[[ Stored data open ]]
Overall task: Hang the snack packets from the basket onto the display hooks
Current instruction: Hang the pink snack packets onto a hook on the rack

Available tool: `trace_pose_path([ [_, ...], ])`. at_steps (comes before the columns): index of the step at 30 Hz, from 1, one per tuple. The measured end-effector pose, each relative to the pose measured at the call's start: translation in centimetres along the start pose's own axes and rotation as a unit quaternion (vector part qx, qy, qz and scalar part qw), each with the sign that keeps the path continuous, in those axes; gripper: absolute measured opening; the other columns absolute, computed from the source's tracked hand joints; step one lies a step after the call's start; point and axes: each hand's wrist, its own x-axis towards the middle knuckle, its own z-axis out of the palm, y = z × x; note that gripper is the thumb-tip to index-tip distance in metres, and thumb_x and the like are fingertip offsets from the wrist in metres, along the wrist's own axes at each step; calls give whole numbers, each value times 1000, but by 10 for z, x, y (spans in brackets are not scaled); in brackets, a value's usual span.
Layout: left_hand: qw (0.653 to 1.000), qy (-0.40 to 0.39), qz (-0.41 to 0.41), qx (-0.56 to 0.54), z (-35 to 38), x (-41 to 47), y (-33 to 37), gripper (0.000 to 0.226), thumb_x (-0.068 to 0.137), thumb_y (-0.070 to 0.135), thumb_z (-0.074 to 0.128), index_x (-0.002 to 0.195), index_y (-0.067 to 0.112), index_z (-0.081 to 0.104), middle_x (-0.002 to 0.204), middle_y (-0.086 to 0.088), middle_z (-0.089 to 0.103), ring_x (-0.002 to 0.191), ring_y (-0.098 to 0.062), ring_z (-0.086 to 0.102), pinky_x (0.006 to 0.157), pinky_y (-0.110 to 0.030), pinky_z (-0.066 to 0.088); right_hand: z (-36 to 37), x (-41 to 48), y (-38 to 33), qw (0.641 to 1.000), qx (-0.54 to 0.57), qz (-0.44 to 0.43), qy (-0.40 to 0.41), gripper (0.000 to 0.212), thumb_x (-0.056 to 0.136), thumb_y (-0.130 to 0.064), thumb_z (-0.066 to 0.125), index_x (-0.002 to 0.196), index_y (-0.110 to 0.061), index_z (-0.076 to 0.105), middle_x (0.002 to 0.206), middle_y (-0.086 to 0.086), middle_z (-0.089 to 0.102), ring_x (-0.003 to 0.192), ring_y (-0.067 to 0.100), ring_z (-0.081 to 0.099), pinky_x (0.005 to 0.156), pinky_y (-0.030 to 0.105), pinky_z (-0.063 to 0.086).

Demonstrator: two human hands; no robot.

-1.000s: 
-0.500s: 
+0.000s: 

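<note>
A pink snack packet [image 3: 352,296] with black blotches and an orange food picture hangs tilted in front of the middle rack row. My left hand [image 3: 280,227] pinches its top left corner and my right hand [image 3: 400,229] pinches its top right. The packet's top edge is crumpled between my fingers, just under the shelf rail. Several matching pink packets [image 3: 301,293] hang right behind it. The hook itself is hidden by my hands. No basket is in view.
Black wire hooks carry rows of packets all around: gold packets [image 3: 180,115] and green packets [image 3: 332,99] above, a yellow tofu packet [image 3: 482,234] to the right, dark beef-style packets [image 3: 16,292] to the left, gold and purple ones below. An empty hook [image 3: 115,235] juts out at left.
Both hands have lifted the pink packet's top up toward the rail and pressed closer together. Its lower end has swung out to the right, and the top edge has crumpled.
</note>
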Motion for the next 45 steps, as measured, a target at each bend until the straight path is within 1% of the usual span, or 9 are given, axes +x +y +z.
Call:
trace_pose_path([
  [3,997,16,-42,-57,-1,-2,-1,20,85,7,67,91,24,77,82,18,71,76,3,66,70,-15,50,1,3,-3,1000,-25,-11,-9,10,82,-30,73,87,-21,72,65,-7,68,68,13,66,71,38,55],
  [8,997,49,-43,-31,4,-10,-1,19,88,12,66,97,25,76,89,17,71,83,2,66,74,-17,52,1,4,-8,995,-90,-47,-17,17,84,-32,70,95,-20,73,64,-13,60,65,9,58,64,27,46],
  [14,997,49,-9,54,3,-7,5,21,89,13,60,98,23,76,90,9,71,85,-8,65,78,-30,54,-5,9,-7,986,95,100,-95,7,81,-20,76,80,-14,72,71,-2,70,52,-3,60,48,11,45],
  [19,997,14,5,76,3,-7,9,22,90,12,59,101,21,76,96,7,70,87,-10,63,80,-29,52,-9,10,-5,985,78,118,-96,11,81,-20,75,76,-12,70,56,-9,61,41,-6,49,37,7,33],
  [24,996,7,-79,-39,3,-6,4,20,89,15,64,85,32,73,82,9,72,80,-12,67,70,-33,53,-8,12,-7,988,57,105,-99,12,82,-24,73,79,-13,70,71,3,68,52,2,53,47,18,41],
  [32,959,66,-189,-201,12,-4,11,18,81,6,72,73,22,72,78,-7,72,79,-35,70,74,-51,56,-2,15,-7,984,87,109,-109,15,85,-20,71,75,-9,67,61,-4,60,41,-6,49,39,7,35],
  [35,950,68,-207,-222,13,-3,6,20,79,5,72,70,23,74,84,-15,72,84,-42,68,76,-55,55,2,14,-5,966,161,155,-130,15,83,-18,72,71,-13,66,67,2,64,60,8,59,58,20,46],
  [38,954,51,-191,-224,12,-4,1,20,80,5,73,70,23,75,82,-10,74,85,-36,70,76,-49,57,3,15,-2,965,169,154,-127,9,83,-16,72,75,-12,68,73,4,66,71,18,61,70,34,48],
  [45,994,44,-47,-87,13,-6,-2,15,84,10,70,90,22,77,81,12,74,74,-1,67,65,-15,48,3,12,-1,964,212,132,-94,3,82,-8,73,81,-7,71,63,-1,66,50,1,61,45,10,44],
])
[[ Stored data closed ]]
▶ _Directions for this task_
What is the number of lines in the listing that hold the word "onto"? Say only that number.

▶ _Solution to this problem_
2